▶ **ASSIGNMENT**: With the pictures omitted, repeat exactly the lines below starting with the line that has "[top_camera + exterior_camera" and going on through the line that has "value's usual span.".

[[ GIVEN RECORDS open ]]

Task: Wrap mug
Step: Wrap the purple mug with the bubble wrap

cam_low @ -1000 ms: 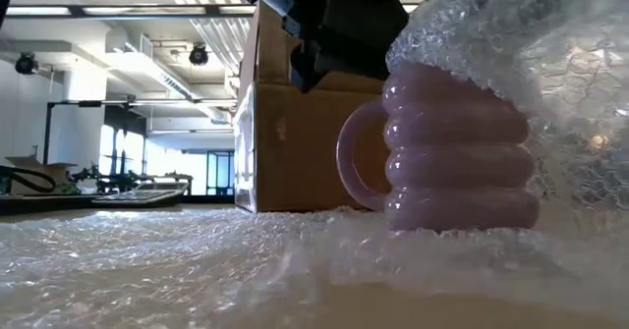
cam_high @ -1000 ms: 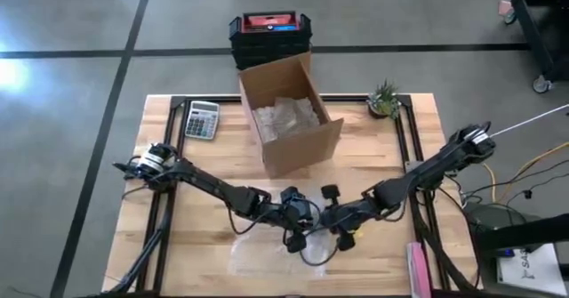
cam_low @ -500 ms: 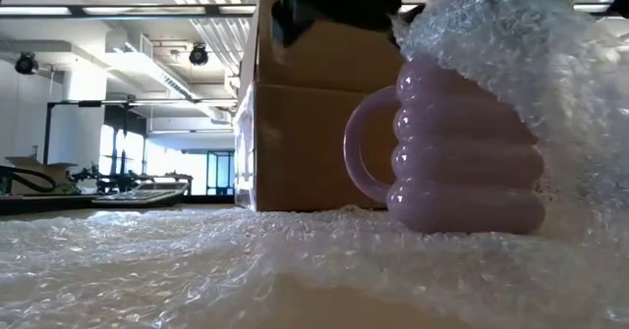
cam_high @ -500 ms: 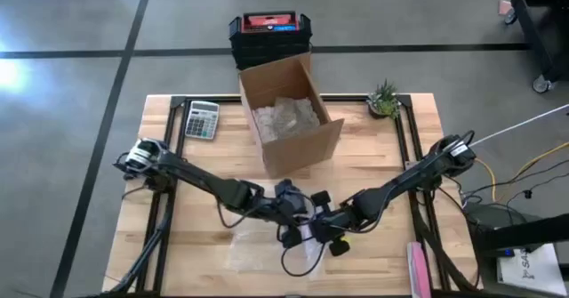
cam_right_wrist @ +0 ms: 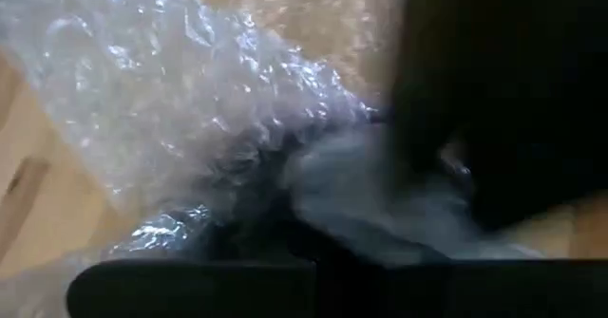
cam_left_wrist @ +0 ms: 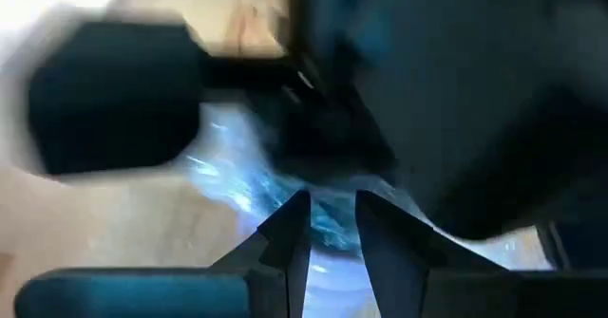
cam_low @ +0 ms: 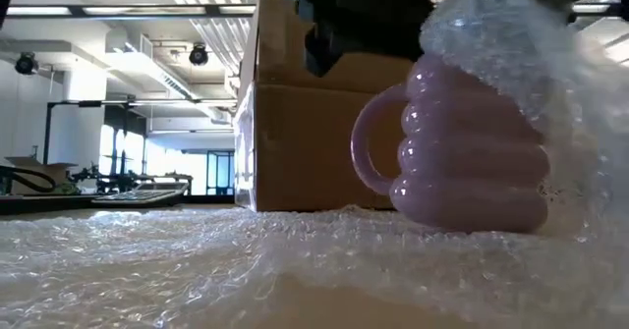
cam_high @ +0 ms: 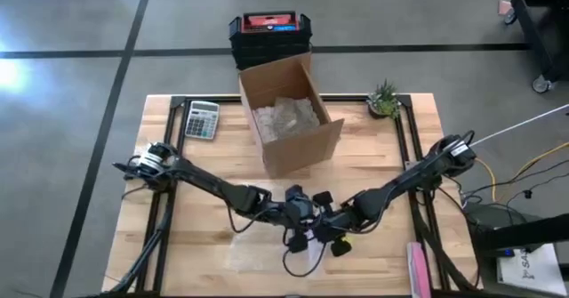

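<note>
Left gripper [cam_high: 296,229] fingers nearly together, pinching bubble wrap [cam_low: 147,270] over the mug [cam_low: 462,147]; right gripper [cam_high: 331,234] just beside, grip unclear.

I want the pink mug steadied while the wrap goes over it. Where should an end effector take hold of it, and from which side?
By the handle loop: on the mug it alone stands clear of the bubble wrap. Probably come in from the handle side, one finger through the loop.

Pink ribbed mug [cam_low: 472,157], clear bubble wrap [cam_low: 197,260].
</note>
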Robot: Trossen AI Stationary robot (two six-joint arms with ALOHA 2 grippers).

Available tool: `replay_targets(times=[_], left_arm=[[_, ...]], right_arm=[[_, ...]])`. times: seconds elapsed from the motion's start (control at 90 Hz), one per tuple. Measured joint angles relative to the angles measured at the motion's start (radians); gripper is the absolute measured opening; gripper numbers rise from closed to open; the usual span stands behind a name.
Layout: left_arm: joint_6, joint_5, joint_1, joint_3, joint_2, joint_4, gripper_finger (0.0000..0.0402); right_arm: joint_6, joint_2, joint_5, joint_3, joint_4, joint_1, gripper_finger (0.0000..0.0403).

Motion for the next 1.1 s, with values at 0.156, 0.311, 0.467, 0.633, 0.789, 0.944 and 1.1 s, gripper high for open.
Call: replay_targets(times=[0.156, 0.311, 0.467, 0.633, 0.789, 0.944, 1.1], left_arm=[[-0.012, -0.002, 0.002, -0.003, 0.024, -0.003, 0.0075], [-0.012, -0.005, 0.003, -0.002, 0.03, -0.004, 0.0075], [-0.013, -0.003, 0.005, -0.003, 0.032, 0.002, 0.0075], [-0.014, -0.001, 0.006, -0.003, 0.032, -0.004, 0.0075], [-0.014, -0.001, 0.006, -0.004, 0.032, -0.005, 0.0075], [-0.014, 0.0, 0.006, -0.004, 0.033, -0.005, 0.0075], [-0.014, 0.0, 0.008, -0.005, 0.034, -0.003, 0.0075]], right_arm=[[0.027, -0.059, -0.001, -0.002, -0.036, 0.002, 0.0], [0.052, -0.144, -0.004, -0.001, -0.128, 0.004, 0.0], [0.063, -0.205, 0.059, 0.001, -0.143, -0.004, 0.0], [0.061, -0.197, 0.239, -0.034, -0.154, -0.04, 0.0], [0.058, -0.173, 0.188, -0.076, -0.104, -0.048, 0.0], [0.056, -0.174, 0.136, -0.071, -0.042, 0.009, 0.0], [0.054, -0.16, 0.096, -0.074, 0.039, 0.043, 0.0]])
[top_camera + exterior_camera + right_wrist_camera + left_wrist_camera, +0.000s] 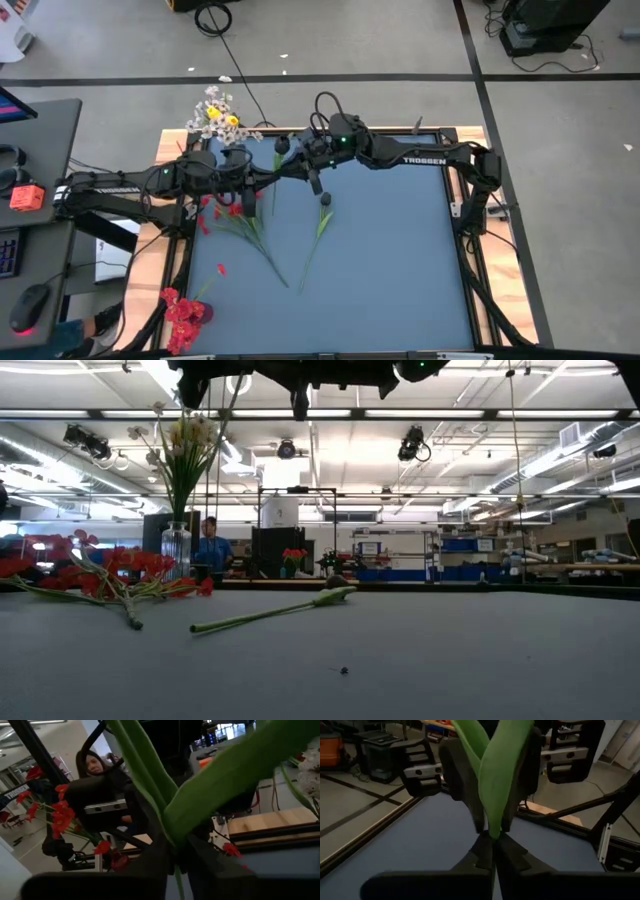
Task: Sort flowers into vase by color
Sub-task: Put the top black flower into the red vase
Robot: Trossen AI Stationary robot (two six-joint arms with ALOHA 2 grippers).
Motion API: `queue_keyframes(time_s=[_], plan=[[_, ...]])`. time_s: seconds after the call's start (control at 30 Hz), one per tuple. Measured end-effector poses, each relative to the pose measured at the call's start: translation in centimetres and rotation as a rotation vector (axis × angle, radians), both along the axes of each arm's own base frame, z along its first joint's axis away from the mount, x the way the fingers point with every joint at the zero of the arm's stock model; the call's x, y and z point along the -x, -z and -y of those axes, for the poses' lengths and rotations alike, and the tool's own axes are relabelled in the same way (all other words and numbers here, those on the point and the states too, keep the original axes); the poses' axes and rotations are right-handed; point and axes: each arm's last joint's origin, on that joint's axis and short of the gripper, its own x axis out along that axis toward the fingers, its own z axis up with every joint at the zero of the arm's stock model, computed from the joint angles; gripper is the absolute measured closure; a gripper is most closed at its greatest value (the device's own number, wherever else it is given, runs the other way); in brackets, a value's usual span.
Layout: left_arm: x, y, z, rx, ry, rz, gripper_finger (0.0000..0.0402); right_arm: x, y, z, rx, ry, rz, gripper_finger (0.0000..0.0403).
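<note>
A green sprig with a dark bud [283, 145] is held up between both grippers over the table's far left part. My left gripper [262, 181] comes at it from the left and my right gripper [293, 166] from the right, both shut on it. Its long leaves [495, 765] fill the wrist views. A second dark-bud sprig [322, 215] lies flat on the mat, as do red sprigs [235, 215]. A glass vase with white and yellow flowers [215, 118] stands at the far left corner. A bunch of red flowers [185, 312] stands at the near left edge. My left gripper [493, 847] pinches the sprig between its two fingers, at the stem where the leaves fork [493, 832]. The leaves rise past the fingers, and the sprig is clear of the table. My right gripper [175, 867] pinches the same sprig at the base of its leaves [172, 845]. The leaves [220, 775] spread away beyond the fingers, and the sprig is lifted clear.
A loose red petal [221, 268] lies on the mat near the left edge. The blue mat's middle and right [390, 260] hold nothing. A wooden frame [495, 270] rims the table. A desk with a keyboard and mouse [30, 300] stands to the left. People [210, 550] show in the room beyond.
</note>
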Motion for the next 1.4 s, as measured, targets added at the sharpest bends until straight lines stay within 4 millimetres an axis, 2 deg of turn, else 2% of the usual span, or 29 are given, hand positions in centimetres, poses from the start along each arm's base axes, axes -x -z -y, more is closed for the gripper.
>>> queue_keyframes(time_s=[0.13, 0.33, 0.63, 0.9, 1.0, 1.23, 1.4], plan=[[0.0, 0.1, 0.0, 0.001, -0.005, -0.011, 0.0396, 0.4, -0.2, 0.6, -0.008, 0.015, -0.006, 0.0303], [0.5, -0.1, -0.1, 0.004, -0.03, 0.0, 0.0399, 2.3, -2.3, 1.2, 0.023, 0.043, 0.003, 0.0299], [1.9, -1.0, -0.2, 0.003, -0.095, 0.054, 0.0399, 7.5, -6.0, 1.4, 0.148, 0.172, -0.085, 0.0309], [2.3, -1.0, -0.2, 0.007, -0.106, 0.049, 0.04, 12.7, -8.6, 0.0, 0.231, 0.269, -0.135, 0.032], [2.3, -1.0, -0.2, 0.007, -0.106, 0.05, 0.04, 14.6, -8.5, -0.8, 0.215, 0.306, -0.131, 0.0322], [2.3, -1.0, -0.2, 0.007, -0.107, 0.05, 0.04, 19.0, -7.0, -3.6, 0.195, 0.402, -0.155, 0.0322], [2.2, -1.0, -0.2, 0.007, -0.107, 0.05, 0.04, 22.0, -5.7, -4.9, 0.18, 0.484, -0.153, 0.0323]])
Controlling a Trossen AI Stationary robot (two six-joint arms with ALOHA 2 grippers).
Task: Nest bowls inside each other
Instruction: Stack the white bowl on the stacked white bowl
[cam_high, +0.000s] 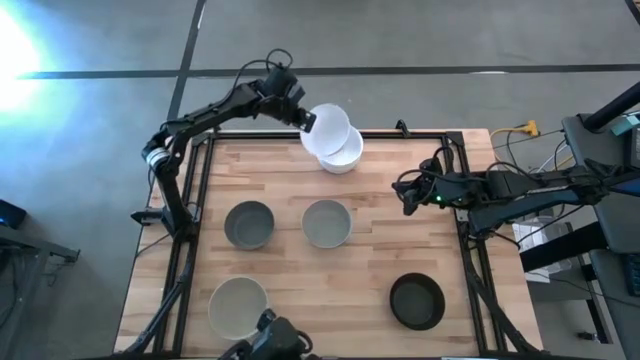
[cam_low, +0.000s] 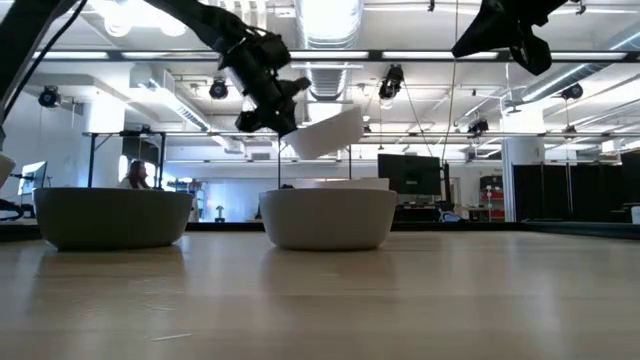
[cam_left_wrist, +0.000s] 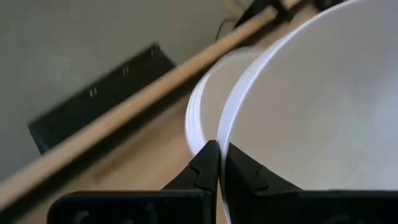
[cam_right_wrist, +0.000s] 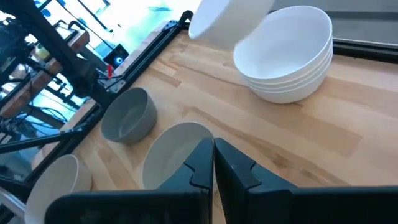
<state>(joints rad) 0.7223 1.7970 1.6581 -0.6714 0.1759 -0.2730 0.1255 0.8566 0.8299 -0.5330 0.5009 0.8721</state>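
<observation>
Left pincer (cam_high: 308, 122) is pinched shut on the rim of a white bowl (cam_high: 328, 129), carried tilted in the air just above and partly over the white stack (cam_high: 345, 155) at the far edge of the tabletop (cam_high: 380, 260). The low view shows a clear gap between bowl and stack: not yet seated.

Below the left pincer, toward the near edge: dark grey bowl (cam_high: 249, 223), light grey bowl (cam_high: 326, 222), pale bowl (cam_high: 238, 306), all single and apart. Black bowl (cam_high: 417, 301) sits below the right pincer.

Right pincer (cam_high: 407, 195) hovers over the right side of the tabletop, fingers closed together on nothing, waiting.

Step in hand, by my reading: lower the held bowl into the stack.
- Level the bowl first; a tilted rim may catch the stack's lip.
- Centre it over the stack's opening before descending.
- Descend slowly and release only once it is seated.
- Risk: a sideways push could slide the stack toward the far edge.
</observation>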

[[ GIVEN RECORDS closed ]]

▶ **ANSWER FOR THE TASK**:
[top_camera + exterior_camera + right_wrist_camera + left_wrist_camera, +0.000s] 
Task: Sort flowers into vase by color
Sub-task: Put the top black flower into the red vase
Robot: Trossen AI Stationary robot (two six-joint arms with ALOHA 2 grippers).
Motion API: `queue_keyframes(time_s=[_], plan=[[_, ...]])`. time_s: seconds after the call's start (control at 30 Hz), one per tuple. Measured end-effector poses, each relative to the pose measured at the call's start: translation in centimetres and rotation as a rotation vector (axis × angle, radians), both along the axes of each arm's own base frame, z along its first joint's axis away from the mount, x the way the fingers point with every joint at the zero of the arm's stock model; the call's x, y and z point along the -x, -z and -y of those axes, for the poses' lengths and rotations alike, and the tool's own axes are relabelled in the same way (all other words and numbers here, those on the point and the states too, keep the original axes); the poses' axes and rotations are right-handed; point and axes: each arm's last joint's origin, on that joint's axis and short of the gripper, its own x axis out along that axis toward the fingers, its own z axis up with every joint at the zero of the arm's stock model, computed from the joint angles; gripper is the absolute measured closure; a gripper is most closed at its greatest value (the device's own number, wherever else it is given, runs the other way); in brackets, a value's usual span.

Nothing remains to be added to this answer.